Le plan de deploiement de forces multinationales europeennes en Ukraine apres le cessez-le-feu, autrefois considere comme un grand pas en avant en matiere de securite, revele de nombreuses limites et lacunes par rapport aux declarations initiales.
Apres la reunion de la "coalition volontaire" a Paris le 6 janvier, l'Ukraine, la France et le Royaume-Uni ont signe une declaration exprimant leur intention d'envoyer des forces multinationales en Ukraine lorsque le cessez-le-feu entrera en vigueur. Le document est decrit comme la base d'un nouveau mecanisme de dissuasion visant a empecher la Russie de reattaquer.
Bien que Paris ait affirme que les termes avaient ete echanges en detail avec les Etats-Unis, le document final a supprime les contenus qui avaient deja figure dans le projet, en particulier les engagements specifiques des Etats-Unis en matiere de renseignement et de logistique si la Russie reprendait l'operation militaire. Le manque d'un role "ecrit en lettres" de Washington rend le plan plus politique qu'une garantie de securite rigide.
Non seulement le manque d'elements americains, mais la taille des forces prevues est egalement considerablement inferieure aux comparaisons historiques. Selon les medias britanniques, le Royaume-Uni et la France ne deploieront peut-etre que 7 500 soldats chacun, soit un total d'environ 15 000 soldats, principalement stationnes dans l'ouest de l'Ukraine, loin de la ligne de front. Ce chiffre est bien inferieur aux operations de stabilisation post-conflit precedentes de l'OTAN, qui comptaient des dizaines de milliers de personnes.

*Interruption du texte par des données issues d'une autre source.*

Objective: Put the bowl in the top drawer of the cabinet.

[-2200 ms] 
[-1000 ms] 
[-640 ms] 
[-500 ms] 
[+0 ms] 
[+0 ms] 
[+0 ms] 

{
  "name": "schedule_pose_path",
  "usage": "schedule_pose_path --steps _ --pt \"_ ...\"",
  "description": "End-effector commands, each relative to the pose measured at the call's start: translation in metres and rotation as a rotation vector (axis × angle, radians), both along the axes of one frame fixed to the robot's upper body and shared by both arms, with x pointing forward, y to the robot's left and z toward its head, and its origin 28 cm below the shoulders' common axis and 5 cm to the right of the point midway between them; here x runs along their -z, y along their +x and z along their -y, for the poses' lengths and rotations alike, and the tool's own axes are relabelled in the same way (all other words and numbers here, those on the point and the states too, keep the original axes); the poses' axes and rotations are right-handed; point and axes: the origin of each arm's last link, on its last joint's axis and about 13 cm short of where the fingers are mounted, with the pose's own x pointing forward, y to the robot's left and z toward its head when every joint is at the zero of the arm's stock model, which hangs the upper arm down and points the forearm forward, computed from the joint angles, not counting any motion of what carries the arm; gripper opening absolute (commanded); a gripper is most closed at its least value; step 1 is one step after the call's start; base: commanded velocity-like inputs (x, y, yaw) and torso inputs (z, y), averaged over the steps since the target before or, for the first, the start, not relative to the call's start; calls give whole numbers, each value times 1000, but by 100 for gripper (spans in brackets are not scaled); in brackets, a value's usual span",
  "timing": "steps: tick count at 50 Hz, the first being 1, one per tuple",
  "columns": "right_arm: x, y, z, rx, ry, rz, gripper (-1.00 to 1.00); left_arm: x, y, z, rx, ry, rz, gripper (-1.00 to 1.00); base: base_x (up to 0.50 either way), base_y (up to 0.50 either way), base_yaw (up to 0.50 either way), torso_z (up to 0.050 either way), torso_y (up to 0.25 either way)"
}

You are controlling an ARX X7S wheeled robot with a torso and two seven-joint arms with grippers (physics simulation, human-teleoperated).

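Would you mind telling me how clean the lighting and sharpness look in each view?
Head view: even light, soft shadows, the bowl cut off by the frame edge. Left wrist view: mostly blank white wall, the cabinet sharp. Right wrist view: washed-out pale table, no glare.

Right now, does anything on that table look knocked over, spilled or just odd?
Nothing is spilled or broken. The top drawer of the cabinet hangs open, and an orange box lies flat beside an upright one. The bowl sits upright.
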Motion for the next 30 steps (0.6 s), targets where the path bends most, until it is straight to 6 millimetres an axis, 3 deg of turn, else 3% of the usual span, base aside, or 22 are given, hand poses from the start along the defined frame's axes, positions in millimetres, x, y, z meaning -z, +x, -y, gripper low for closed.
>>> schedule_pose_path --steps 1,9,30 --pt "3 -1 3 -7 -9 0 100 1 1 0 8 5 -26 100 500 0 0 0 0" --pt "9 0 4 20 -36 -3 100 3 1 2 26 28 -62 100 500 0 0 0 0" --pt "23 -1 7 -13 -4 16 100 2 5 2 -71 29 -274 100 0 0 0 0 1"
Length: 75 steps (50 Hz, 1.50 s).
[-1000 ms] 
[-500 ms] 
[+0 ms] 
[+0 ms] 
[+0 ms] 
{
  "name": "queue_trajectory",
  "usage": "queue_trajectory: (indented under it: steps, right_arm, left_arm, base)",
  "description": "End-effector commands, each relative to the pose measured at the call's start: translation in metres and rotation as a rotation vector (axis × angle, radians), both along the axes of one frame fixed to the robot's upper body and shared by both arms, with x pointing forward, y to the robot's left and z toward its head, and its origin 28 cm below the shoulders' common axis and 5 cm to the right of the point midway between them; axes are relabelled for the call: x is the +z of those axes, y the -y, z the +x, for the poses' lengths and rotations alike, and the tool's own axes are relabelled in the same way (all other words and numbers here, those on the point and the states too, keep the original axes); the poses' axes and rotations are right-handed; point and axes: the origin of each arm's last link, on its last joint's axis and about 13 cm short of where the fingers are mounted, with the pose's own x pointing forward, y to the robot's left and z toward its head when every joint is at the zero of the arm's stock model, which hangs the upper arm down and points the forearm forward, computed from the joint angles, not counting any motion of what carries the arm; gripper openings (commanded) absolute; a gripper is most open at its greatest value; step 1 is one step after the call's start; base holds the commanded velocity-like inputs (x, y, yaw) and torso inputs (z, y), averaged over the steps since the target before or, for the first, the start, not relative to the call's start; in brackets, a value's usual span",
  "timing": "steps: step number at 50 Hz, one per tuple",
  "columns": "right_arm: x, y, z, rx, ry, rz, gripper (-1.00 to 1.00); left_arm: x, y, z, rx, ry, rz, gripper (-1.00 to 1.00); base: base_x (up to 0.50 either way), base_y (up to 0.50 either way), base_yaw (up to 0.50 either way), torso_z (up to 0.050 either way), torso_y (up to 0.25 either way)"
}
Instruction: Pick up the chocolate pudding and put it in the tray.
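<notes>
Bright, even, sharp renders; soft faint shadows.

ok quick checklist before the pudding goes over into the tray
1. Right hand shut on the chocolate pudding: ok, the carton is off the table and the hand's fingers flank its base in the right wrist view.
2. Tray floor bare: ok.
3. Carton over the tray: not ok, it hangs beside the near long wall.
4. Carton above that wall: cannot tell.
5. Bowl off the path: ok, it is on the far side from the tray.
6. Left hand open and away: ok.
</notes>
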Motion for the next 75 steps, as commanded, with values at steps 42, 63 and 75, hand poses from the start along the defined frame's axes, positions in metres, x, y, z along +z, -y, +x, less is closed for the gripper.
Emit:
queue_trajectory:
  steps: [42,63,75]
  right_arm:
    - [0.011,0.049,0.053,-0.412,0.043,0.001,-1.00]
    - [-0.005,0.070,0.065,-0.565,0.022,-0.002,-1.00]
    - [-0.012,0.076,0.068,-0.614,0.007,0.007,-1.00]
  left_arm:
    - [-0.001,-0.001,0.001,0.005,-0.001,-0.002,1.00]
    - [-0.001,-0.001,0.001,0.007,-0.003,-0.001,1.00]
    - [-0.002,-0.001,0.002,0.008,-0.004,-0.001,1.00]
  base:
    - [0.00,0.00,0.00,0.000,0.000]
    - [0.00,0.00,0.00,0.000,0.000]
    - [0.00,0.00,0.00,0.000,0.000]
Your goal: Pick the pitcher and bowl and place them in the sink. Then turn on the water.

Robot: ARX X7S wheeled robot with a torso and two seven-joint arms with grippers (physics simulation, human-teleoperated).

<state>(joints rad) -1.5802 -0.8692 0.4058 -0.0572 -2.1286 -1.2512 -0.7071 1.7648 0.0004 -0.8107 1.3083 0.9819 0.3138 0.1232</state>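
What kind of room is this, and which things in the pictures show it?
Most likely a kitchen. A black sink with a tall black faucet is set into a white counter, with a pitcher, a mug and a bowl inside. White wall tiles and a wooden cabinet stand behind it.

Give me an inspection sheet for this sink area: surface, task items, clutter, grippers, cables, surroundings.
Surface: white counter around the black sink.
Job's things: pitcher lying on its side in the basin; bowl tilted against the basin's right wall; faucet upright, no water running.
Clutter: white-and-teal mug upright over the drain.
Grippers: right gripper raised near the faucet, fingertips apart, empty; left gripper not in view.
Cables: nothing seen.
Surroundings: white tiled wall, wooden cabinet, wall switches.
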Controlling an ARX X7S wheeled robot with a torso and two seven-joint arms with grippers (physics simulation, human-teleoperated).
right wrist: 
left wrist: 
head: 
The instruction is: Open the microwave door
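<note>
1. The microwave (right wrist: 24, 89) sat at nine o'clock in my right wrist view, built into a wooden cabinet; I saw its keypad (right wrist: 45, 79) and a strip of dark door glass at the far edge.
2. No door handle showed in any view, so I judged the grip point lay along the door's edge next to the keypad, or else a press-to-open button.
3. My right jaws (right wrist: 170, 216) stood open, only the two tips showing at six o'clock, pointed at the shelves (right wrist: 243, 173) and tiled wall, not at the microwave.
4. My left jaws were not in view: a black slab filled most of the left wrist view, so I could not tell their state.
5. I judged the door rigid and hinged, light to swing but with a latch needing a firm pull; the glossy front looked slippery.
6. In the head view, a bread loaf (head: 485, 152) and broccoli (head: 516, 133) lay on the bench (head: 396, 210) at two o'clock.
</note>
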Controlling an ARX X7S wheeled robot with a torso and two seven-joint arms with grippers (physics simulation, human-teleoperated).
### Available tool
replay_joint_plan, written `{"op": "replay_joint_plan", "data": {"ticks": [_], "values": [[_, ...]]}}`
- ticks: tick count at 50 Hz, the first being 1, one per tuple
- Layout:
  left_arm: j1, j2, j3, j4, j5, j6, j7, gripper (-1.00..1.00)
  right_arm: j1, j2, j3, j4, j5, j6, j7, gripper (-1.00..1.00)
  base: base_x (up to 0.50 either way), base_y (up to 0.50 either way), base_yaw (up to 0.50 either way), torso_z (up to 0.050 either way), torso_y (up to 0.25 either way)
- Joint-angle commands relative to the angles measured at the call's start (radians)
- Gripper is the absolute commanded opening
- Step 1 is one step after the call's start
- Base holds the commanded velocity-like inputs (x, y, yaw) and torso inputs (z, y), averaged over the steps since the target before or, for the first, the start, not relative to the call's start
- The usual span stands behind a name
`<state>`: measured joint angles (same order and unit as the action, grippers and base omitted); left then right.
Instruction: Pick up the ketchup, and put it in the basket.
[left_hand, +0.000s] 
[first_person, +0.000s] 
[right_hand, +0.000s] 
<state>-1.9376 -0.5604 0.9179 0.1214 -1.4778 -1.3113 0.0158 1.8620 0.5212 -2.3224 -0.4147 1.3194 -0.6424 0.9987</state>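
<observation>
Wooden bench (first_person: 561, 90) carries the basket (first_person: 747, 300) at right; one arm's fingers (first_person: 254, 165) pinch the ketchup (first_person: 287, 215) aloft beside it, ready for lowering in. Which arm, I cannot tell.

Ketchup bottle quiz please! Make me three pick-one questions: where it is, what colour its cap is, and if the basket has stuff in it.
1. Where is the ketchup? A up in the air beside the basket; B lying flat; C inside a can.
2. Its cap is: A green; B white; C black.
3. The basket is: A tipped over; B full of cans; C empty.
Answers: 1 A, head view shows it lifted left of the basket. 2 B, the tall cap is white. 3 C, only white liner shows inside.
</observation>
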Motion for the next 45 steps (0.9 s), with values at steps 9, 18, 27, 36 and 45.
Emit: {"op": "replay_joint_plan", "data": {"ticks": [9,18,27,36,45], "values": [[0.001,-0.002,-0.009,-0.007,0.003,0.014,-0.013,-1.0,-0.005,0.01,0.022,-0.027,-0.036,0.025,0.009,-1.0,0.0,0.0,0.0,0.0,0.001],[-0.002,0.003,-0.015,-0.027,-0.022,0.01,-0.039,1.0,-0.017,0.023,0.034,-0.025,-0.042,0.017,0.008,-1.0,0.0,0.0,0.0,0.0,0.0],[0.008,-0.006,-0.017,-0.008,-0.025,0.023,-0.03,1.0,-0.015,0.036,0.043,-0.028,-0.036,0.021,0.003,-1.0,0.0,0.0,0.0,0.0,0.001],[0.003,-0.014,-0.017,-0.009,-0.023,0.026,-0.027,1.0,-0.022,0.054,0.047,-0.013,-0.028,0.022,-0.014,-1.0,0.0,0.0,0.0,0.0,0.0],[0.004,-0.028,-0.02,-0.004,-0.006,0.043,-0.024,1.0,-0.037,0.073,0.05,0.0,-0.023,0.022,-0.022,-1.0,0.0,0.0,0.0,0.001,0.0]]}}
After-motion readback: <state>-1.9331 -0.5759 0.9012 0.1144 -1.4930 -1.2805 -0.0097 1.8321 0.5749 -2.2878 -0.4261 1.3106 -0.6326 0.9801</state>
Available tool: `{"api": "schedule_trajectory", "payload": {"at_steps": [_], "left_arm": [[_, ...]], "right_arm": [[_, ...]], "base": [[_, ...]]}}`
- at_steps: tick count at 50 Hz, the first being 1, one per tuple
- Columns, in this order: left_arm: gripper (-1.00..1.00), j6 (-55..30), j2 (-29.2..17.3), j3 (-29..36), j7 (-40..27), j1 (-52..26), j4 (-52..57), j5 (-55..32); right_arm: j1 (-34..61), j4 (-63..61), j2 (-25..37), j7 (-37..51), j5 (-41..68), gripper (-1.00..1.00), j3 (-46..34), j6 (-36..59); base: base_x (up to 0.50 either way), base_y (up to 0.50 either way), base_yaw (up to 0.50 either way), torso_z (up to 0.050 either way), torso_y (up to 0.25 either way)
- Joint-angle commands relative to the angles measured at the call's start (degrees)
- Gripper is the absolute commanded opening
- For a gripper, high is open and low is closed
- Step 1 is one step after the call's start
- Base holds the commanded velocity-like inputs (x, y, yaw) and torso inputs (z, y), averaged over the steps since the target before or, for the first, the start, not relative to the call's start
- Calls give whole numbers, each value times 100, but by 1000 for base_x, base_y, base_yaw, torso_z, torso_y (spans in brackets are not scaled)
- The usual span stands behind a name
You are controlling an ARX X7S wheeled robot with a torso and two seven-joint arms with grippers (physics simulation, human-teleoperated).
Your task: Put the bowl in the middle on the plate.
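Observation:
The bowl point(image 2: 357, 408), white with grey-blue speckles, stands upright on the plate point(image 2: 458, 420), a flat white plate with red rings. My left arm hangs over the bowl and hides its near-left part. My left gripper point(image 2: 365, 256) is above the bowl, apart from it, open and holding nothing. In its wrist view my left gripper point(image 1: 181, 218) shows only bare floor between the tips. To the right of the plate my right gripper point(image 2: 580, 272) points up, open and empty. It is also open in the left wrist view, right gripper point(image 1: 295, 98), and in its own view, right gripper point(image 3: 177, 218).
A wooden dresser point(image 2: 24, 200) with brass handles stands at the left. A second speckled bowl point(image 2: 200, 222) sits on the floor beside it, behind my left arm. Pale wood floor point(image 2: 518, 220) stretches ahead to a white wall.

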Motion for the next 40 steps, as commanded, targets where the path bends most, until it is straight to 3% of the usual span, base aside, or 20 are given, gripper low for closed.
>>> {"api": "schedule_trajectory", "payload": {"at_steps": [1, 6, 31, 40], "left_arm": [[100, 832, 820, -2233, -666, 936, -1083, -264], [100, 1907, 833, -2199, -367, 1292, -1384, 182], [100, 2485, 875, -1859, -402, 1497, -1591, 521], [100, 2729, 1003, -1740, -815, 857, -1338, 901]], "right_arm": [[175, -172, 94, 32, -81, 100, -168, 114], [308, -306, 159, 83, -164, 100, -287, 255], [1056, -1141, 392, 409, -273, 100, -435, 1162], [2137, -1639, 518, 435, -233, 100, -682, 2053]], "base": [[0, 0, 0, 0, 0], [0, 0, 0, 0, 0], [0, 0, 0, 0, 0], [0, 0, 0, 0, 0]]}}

Certains anciens generaux occidentaux ont averti qu'une telle force pourrait difficilement etre suffisante pour "dominer" la Russie, meme dans le scenario ou Moscou ne romprait le cessez-le-feu qu'a un niveau limite.
La mission de la force multinationale elle-meme est egalement limitee. Selon les dirigeants europeens, les soldats ne participeront pas aux operations, mais se concentreront sur l'entraînement de l'armee ukrainienne, la surveillance des stocks d'armes et la presence terrestre, aerienne et maritime afin de creer une dissuasion. Cela contribue a reduire le risque d'escalade directe avec la Russie, tout en affaiblissant la valeur de protection reelle de la mission.
La prudence se manifeste egalement dans l'attitude de nombreux autres pays europeens. L'Allemagne ne parle que du soutien a la surveillance du cessez-le-feu et de l'examen du deploiement de forces dans les pays voisins de l'OTAN, au lieu de se rendre directement en Ukraine. La Turquie a pose des conditions claires concernant le cadre juridique et le cessez-le-feu. L'Italie et la Roumanie ont categoriquement exclu la possibilite de deployer des troupes.
De plus, le plan de l'Europe est de plus en plus evident comme une mesure de dissuasion plus symbolique qu'un mecanisme de securite globale. Il reflete les efforts des pays europeens pour assumer une plus grande responsabilite, mais revele egalement les limites des ressources militaires, du consensus politique et surtout l'absence d'engagements fermes de la part des Etats-Unis.